U.S. Department of Veterans Affairs (VA) loans are reserved for military personnel, veterans and eligible surviving spouses. VA loans don’t require a minimum down payment or mortgage insurance, but there is a VA funding fee. And although there’s no minimum credit score, lenders will typically set their own minimum credit score requirements. A VA loan may offer significantly lower interest rates and costs than a conventional loan like Home Possible or HomeReady, though it’s important to get rate quotes from lenders and comparison shop to be sure.

USDA loans

U.S. Department of Agriculture (USDA) loans are for homebuyers looking to purchase a property in a designated rural area. Income limits apply, but eligible borrowers can get a USDA loan with 0% down. While the credit score needed for automatic loan approval is 640,

 it’s possible to qualify with a lower score. USDA loans also may have significantly lower rates than conventional loans for low-income borrowers, but be sure to comparison shop and get quotes from lenders in order to find the best loan type for your situation.

DPA programs

Down payment assistance (DPA) programs are typically available through local and state housing finance agencies. These down payment assistance options can be used to meet the minimum down payment and closing cost requirements for HomeReady, Home Possible and FHA loans. You may receive the DPA funds as a grant or a second mortgage.

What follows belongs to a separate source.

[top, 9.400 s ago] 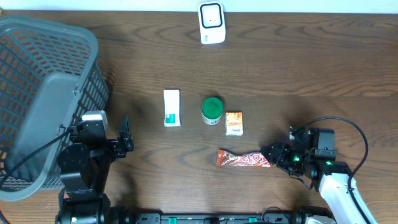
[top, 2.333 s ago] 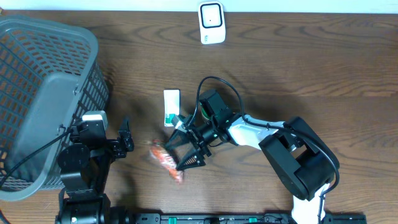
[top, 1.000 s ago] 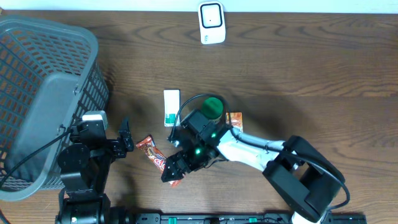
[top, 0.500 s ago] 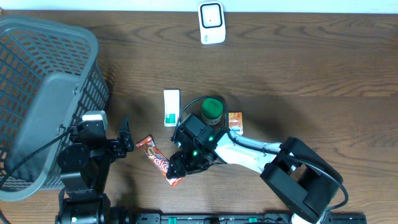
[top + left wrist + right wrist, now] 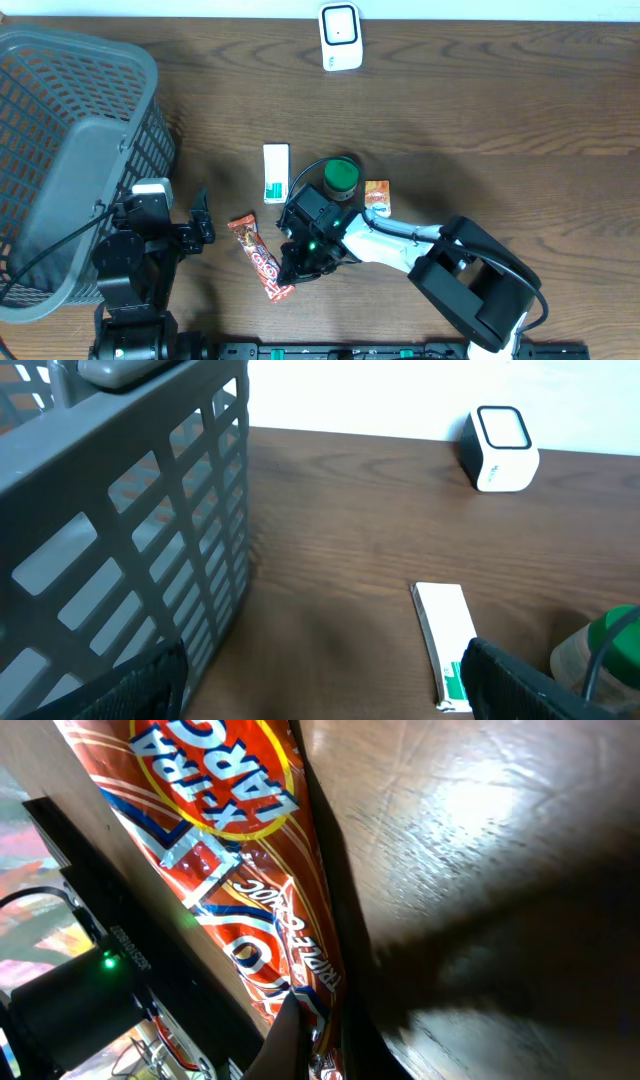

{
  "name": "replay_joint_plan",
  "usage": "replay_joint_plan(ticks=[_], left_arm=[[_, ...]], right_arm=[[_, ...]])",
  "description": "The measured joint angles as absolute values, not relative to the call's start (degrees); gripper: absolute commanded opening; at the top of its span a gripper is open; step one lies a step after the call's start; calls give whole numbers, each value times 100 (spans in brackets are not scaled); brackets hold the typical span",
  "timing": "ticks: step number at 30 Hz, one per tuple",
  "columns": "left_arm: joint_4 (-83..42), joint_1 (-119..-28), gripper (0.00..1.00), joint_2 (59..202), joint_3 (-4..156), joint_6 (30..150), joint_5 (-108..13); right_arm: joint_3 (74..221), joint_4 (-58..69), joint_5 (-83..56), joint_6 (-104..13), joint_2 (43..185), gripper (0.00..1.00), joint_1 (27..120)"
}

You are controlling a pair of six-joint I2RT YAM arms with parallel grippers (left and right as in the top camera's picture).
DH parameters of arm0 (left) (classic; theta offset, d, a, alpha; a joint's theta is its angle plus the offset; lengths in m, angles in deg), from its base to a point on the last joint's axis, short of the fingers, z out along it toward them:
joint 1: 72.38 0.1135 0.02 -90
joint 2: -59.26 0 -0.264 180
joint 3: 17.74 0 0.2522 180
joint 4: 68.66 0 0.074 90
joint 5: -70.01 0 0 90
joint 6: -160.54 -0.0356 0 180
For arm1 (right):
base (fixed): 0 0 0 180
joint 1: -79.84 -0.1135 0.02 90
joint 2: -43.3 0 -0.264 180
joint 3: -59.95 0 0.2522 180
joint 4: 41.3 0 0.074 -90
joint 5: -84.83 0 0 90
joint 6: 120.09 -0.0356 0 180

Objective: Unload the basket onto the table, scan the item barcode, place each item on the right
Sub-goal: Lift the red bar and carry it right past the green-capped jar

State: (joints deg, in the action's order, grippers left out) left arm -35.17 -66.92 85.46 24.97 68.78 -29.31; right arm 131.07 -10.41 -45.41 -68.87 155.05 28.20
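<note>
A dark wooden desk (image 5: pixel 500 120) is seen from above, with a grey mesh basket (image 5: pixel 60 120) at its left side and a white scanner (image 5: pixel 340 37) at the far edge. A red-and-orange snack bar (image 5: pixel 262 260) is laid flat and diagonally near the front of the desk, between the two arms. The right gripper (image 5: pixel 292 270) is pressed together at the bar's near end. In the wrist view the wrapper's edge appears caught between its fingers, so the bar is judged to be pinched but not lifted. The left gripper (image 5: pixel 205 222) is held spread and empty beside the basket, just apart from the bar's far end. A white-and-green box (image 5: pixel 276 172), a green-lidded jar (image 5: pixel 341 176) and a small orange packet (image 5: pixel 377 197) are set in a row behind the bar. The task is judged to be at an early stage: the item is grasped, yet it is well apart from the scanner. It is not yet raised, carried there or presented. No barcode can be made out on the visible face.
</note>
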Motion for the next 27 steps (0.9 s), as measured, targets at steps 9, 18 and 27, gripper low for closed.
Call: replay_joint_plan(ticks=[9,18,27], left_arm=[[-3513,-6692,88,8546,2497,6878,-2931],[-3519,-6692,88,8546,2497,6878,-2931],[-3517,-6692,88,8546,2497,6878,-2931]], right_arm=[[13020,959,-1910,-6794,14049,1,2785],[13015,2913,807,-7019,12679,1,2912],[12994,4132,2569,-8361,12681,1,3382]])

First-time homebuyer programs

First-time homebuyer programs, offered nationally and at the state level, can help qualifying homebuyers purchase a home. The good news is that you may be eligible for many first-time homebuyer programs even if this isn’t your first home purchase. For example, the HUD definition of a first-time homebuyer is someone who hasn’t owned their main residence in the past three years.